The problem that low-end SKUs are outshone by flagship SKUs at similar power consumption above a certain range because they have more power reserves is generally known and documented. This became a real issue two GeForce generations ago, forcing NVIDIA and laptop manufacturers to disclose more information about the TBP (Total Board Power) of each RTX laptop GPU added to each system.

If you don’t pay attention to the TBP numbers, you might pay too much money for models with a higher GPU whose performance is throttled more significantly. Then you might as well have bought a cheaper notebook, but one that provides more electrical power for the GPU. ComputerBase tested two laptops: MSI TITAN GT77HX V13 and XMG Neo 16 E23, equipped with RTX 4090/i9-13950HX and RTX 4080/i7-13700HX specifications, respectively. Both systems offer a maximum TBP configuration for the GPU, i.e. 150 W plus 25 W for Dynamic Boost (power dynamically allocated between CPU and GPU). These platforms were used to test the performance scaling of the individual GPUs. Shadow Warrior 3 with a resolution of 1440p and maximum details was chosen to show the performance scaling per watt in a diagram. The RTX 4090 accepts the lowest TGP setting of 80 watts, while the RTX 4080 can be lowered to 60 watts.

They came to the following conclusions.
- The fastest laptop GPU RTX 4080 with AD104 GPU at 150 watts is as fast as the laptop GPU RTX 4090 with AD103 at 125 watts. Even more powerful configurations of the mobile RTX 4090 are significantly faster than a mobile RTX 4080.
- The smallest configuration of the 4090 (80 watts) is 30 percent more powerful than the smallest of the RTX 4080 (60 watts).
- In the range of 80 to 150 watts, the lines of both models run almost parallel, so at lower TDPs, the RTX 4090 and RTX 4080 laptop GPU are a bit closer to each other than at higher ones.
- The laptop GPU RTX 4080 needs almost exactly 20 watts more to achieve the same performance as the laptop GPU RTX 4090.

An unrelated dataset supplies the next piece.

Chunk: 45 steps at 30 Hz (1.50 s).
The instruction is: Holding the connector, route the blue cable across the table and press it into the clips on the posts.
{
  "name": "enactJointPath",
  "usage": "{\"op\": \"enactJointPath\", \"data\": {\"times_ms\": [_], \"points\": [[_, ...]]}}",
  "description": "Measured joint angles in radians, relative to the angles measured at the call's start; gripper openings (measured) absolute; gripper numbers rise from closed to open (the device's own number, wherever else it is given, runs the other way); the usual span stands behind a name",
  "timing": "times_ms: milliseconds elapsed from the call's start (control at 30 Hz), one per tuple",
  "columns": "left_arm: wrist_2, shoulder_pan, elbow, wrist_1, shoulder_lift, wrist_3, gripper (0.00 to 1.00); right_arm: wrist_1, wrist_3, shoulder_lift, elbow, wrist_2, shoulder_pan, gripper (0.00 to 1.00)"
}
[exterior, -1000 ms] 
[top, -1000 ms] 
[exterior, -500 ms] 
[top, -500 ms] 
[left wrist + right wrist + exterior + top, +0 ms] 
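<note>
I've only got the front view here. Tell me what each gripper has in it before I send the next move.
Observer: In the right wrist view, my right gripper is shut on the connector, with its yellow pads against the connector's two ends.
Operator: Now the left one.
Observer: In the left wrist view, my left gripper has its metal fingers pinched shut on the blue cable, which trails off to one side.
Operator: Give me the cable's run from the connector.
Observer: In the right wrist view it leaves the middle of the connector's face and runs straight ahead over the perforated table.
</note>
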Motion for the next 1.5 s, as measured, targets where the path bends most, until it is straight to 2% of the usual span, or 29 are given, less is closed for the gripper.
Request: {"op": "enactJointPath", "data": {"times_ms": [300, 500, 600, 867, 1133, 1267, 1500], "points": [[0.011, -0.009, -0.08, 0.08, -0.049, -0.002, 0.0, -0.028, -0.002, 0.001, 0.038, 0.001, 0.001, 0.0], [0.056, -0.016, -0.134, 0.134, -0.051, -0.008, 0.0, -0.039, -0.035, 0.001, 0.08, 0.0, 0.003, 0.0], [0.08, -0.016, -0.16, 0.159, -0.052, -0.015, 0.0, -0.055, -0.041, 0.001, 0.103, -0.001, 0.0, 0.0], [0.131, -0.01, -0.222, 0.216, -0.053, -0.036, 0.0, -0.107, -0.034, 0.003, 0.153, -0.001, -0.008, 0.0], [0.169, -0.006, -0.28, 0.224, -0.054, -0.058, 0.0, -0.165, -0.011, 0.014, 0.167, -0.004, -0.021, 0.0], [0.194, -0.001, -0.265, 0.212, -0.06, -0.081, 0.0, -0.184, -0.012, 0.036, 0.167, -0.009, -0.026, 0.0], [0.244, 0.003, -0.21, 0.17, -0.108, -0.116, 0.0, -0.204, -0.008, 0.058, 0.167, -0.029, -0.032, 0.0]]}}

It’s possible that the RTX 4080 ends up being faster than the RTX 4090, but that requires at least 20 more watts of power to match the RTX 4090’s performance. However, NVIDIA’s flagship GPU actually has better power efficiency, but may not always justify the price increase for the notebook. The performance scaling should be much more interesting for the AD104, AD106 and AD107 GPUs, which will be launched later this month. Most high-end laptops already have RTX 4080/4090 with high TGP variants, so the likelihood of buying a heavily throttled system, especially with RTX 4090 graphics, is not very high.